Il y a de très longues rues rectilignes, dans cette île petite, les villes importantes étant peu éloignées les unes des autres, tout au long de la côte. Il faut prendre le temps de les parcourir à pied, étonnée de ces ramifications récentes connectées aux structures préexistantes, en dédale, de comptoir colonial du centre-ville. Rues commerçantes pour population locale moyenne, peu de métros s'y attardent, si ce n'est pour jouer les touristes en voyage organisé. Sourires complaisants pour moi, toujours seule, égarée dans ces petits cafés-restaurant de sous-ordre. Lieu hybride aux mille possibilités encore. Atmosphère volontairement entretenue, le mélange harmonieux des races, sans heurts, étant maintes fois souligné par les partisans de l'initiative et de l'entreprise privée qui prétendent plus agréable de « faire de l'argent » au soleil, plutôt que dans la grisaille de Paris avec tous les remous d'une société politisée.

 

C'était naïf de ma part, disent-ils, de n'avoir pas bien imaginé qu'il s'agissait toujours d'une colonie. En fait, peu m'importait. J'étais là en quête d'autre chose, individualiste, comme eux, à tout moment prête à me laisser bercer par la beauté renouvelée du rivage et la végétation luxuriante du paysage entier.

Je les ai trouvés parfois émouvants derrière leur croûte de cynisme. Mais, je savais qu'il fallait démystifier le côté « aventurier sans scrupules », piédestal astiqué, soporifique à double tranchant, forme de marginalisme mâle en vogue, porte de sortie jugée audacieuse, souteneur sans le savoir. Sauver sa peau comporte bien des compromissions que ces gens-là érigeaient en fatalisme, les entourloupettes, plus flagrantes que chez nous, étant liées au plus grand rayonnement du soleil.

 

Il était aisé, à ce moment-là, de se laisser frôler par les regards appuyés des exilés, se sentir caméléon, aperçue fugitivement parmi le feuillage lustré persistant qu'ils ont l'habitude de domestiquer en se l'appropriant. Très vite, ils lui impriment un aspect artificiel de plante statufiée, décorée de guirlandes électriques qu'ils aiment à faire fonctionner à loisir.

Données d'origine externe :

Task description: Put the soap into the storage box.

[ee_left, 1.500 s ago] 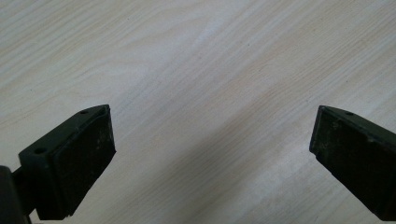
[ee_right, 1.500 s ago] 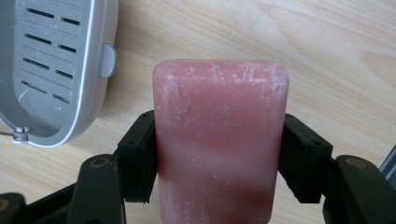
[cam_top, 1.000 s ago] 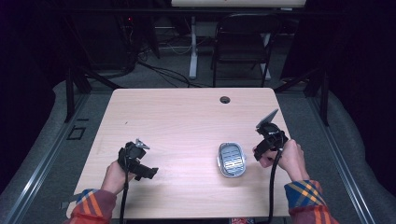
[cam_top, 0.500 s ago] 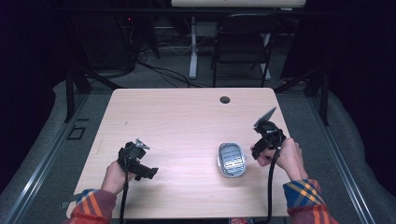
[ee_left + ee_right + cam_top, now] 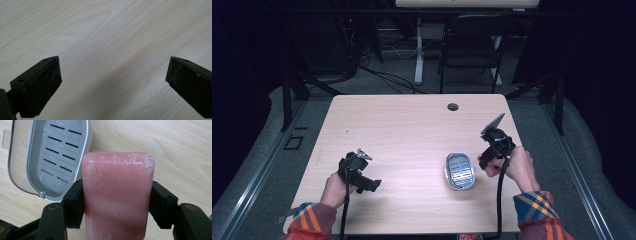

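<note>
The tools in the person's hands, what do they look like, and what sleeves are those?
Each tool is black: the left tool and the right tool have two chunky jaws with flat dark pads. A black cable trails from each. The sleeves are plaid, orange, blue and yellow.

A pink bar of soap (image 5: 117,195), dusty white on top, is squeezed on both sides by the right gripper (image 5: 116,202) near the right edge of the table, just right of an open grey soap box (image 5: 460,171) with slots in it.
</note>
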The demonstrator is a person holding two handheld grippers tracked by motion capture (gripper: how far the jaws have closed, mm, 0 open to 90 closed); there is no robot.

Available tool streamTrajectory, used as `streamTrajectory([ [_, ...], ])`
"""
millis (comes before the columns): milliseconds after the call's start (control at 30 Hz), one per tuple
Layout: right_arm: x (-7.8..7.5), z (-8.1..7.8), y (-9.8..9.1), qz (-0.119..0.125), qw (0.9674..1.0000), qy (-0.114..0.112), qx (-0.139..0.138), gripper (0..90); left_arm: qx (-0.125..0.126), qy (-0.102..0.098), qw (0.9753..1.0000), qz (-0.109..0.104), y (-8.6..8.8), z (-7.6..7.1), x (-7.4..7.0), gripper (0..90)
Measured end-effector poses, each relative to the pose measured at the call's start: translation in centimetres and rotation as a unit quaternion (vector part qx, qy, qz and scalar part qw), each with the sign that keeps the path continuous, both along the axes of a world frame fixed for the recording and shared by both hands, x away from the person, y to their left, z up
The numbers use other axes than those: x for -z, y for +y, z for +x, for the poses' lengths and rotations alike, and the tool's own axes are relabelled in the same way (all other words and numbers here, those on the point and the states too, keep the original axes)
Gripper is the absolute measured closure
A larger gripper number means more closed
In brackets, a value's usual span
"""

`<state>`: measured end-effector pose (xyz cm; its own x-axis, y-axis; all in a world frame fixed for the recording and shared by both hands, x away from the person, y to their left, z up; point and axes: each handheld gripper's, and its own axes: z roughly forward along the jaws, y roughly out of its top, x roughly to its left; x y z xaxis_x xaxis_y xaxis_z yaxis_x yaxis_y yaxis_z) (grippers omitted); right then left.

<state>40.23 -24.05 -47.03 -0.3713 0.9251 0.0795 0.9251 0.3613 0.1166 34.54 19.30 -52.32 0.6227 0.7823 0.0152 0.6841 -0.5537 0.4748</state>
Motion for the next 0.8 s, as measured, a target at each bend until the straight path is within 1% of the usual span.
streamTrajectory([
  [33,-0.1,0.0,0.0,0.000,1.0000,0.001,0.001,37.5,0.000,0.000,1.0000,0.000,0.0,0.0,0.0,0.1],
  [100,-0.2,0.1,0.0,-0.004,0.9999,0.009,-0.009,37.5,-0.002,-0.003,1.0000,0.001,0.0,0.0,0.0,0.1],
  [133,-0.3,0.2,0.1,-0.006,0.9999,0.008,-0.011,37.5,-0.002,-0.003,1.0000,0.001,0.0,0.0,0.0,0.1],
  [167,-0.2,0.1,0.2,0.001,1.0000,0.000,-0.003,37.5,-0.001,-0.003,1.0000,0.001,0.0,0.0,0.0,0.1],
  [233,-0.3,0.1,0.4,0.001,1.0000,-0.003,-0.001,37.5,-0.002,-0.003,1.0000,0.001,0.0,0.0,0.0,0.1],
  [467,-0.6,0.1,0.8,0.006,1.0000,-0.004,-0.003,37.5,-0.001,-0.003,1.0000,0.001,0.0,0.0,0.0,0.1],
  [500,-0.6,0.1,0.8,0.005,1.0000,-0.002,-0.006,37.5,0.000,0.000,1.0000,0.001,0.0,0.0,0.0,0.1],
  [533,-0.6,0.1,0.9,0.004,1.0000,-0.003,-0.006,37.5,0.001,0.000,1.0000,0.001,0.0,0.0,0.0,0.1],
  [567,-0.6,0.2,0.9,0.005,0.9999,0.001,-0.011,37.5,-0.001,-0.003,1.0000,0.001,-0.1,0.0,0.0,0.1],
  [633,-0.5,0.2,1.1,0.006,0.9999,-0.002,-0.010,37.5,0.000,0.000,1.0000,0.000,-0.1,0.0,0.0,0.1],
  [667,-0.6,0.2,1.1,0.007,0.9999,0.002,-0.014,37.5,0.000,0.000,1.0000,0.000,-0.1,0.0,0.0,0.1],
  [733,-0.6,0.2,1.4,0.008,0.9999,-0.002,-0.011,37.5,0.000,0.000,1.0000,0.000,-0.1,0.0,0.0,0.1],
  [767,-0.8,0.3,1.6,0.006,0.9998,0.001,-0.019,37.5,0.001,0.000,1.0000,0.000,-0.1,0.0,0.0,0.1],
  [800,-0.8,0.3,1.6,0.006,0.9998,0.001,-0.019,37.5,0.000,0.000,1.0000,0.000,0.0,0.0,0.0,0.1],
])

Je parcourais l'île à la rencontre des paysages puisqu'il est dit que la façade d'étrangère fausse les relations avec les autochtones. Et j'aimais m'arrêter, parfois, dans des lieux créés artificiellement par les colons, soulever le rideau d'entrée de leur « descente en enfer », confortablement aménagée, le seul risque étant, le lendemain, une gueule de bois d'alcools chers.

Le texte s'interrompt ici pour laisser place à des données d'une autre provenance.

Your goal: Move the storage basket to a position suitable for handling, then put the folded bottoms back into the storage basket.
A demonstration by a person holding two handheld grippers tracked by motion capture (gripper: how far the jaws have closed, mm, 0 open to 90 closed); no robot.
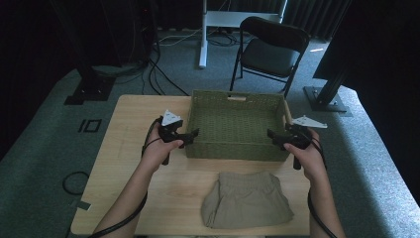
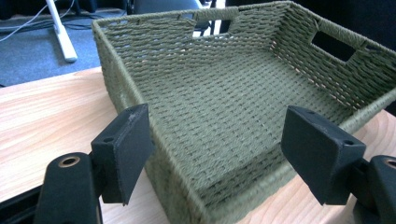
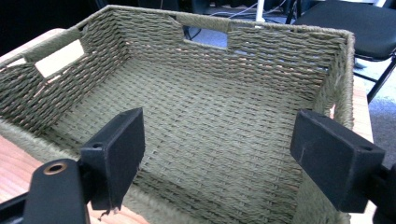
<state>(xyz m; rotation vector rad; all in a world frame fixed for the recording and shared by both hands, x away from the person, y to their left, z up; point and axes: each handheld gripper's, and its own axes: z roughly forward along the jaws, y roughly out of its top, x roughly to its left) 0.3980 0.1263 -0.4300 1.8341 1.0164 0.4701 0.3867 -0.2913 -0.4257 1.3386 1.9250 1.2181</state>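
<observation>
We've got the basket (image 1: 236,124) sitting toward the far edge of the table (image 1: 129,148), empty, with the folded shorts (image 1: 246,199) lying just in front of it, close to our edge.

Here's the worry: both grippers are parked at the basket's near corners, one each side. If one closes and pulls before the other has a bite, we'd expect the basket to swivel on the smooth wood instead of coming straight. The woven wall (image 2: 140,100) looks soft too, so a shallow pinch on the rim could slip off. And any drag toward us risks the basket riding onto the shorts and bunching them.

Now the jaws. Left gripper (image 1: 190,134): spread wide, its pads straddling the near-left corner in the left gripper view, nothing pinched; we can't tell if a pad brushes the weave. Right gripper (image 1: 273,135): also wide apart, framing the near-right corner wall (image 3: 341,93) in the right gripper view, gripping nothing. Both hands are poised, neither committed.
</observation>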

Ils avaient cédé au mirage de la richesse inaccessible sous d'autres cieux qui prendrait corps ici, parodiés par les mimiques du colonisé à qui l'on a appris que l'escroquerie légalisée sans esclandre était un signe de civilisation.

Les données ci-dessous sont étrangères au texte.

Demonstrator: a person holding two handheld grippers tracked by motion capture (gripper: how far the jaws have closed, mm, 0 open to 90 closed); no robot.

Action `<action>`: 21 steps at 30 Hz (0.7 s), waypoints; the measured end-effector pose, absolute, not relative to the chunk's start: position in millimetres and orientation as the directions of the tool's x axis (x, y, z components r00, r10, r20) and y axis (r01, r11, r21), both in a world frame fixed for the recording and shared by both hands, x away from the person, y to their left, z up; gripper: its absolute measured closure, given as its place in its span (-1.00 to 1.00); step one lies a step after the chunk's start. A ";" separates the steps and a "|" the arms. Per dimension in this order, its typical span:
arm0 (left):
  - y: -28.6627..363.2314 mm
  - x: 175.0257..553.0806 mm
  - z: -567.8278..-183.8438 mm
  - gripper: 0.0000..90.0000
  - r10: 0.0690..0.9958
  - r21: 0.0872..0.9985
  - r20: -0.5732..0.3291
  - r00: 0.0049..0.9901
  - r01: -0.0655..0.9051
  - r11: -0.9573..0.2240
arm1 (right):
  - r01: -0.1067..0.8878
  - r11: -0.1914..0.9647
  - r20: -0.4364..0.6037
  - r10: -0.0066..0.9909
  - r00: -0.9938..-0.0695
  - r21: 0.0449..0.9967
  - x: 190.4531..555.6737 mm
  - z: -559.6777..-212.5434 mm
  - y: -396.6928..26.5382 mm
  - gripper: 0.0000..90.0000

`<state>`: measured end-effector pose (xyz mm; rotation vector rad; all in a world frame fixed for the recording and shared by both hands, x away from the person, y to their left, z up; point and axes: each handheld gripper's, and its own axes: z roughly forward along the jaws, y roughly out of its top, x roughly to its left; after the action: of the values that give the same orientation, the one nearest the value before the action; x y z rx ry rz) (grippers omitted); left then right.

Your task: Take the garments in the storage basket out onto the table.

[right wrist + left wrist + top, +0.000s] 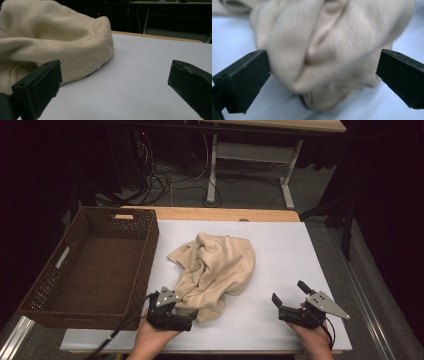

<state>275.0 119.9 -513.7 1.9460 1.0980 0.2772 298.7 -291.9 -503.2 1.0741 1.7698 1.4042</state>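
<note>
A soft tan cloth (216,267) lies in a crumpled heap on the white table top (280,260), just to the right of the brown basket (95,265). The left gripper (187,316) sits at the cloth's near edge with its jaws wide apart, the cloth bunched between them but not squeezed. The right gripper (289,292) rests to the right of the cloth, apart from it, its jaws wide too and holding nothing.

The cloth (215,267) is plain cream beige, without any pattern. The basket (75,307) on the left is dark brown with a woven texture. The worktop (285,255) is white, and its far edge is light wood colour. Both tools, the left tool (192,316) and the right tool (289,292), are black with grey plates.
</note>
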 end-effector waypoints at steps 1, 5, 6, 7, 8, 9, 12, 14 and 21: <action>121.4 272.5 -519.0 -1.00 0.776 0.765 -0.242 0.582 0.607 -0.216 | 0.216 0.099 0.016 0.880 -0.475 0.971 300.3 -503.8 -290.3 -1.00; 117.8 270.7 -519.1 -1.00 0.769 0.775 -0.215 0.601 0.585 -0.240 | 0.191 0.144 -0.035 0.875 -0.483 0.971 305.2 -501.1 -283.0 -1.00; 117.4 272.6 -519.6 -1.00 0.764 0.774 -0.218 0.607 0.584 -0.243 | 0.190 0.152 -0.042 0.875 -0.482 0.970 305.8 -501.0 -281.3 -1.00; 116.5 275.6 -520.3 -1.00 0.766 0.771 -0.217 0.605 0.587 -0.246 | 0.194 0.163 -0.051 0.875 -0.482 0.967 306.2 -500.7 -279.1 -1.00; 116.5 275.6 -520.3 -1.00 0.766 0.771 -0.217 0.605 0.587 -0.246 | 0.194 0.163 -0.051 0.875 -0.482 0.967 306.2 -500.7 -279.1 -1.00; 116.4 279.7 -519.6 -1.00 0.759 0.771 -0.229 0.610 0.589 -0.241 | 0.194 0.174 -0.063 0.878 -0.475 0.965 306.4 -500.4 -276.5 -1.00; 114.5 294.3 -516.6 -1.00 0.759 0.779 -0.251 0.600 0.591 -0.209 | 0.196 0.188 -0.079 0.884 -0.461 0.962 303.1 -499.8 -269.4 -1.00; 112.0 304.9 -516.2 -1.00 0.759 0.783 -0.238 0.607 0.582 -0.220 | 0.198 0.192 -0.085 0.890 -0.448 0.961 300.3 -499.4 -265.0 -1.00; 113.2 304.6 -521.1 -0.48 0.738 0.811 -0.243 0.630 0.549 -0.202 | 0.227 0.185 -0.075 0.904 -0.420 0.956 308.5 -497.9 -252.4 -1.00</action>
<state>304.6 113.2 -521.1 1.8808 1.0243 0.2440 308.5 -252.4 -497.9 1.0680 1.7818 1.2658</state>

Désenchantés au bout de quelque temps, le soleil ravivant leurs pulsions latines, les crises les submergent. Personne ne songe à s'en étonner, cela constituant l'essentiel des nouvelles quotidiennes, ceci ou comparer les vertus des bonnes, les petites robes ou souliers acquis dans telle boutique de la rue Chatel, la prochaine soirée...

Et les autres ? Dites-vous. Les intellectuels, les autonomistes, tous ceux qui luttent ? Vous avez survolé une société qui se meurt ! J'y ai vu, je crois, l'impasse maquillée.

Je n'ai pas trouvé l'anesthésie par le vertige des arrondis de l'île ; ce fut plutôt le fouet aux lanières longues rythmant le supplice de la roue ; tout autour, les feuilles hautes de la canne à sucre sur les versants, à perte de vue, à la merci d'un vent fort, les rouleaux d'écume aperçus longtemps dans les Hauts.

Le leurre résiderait dans une quête avide s'exerçant vainement. Les reflets chatoyants des pierres précieuses sont, eux, immuables et le travail dans les mines de diamants d'Afrique du sud s'intensifie car il faut trouver des succédanés au naturel perdu.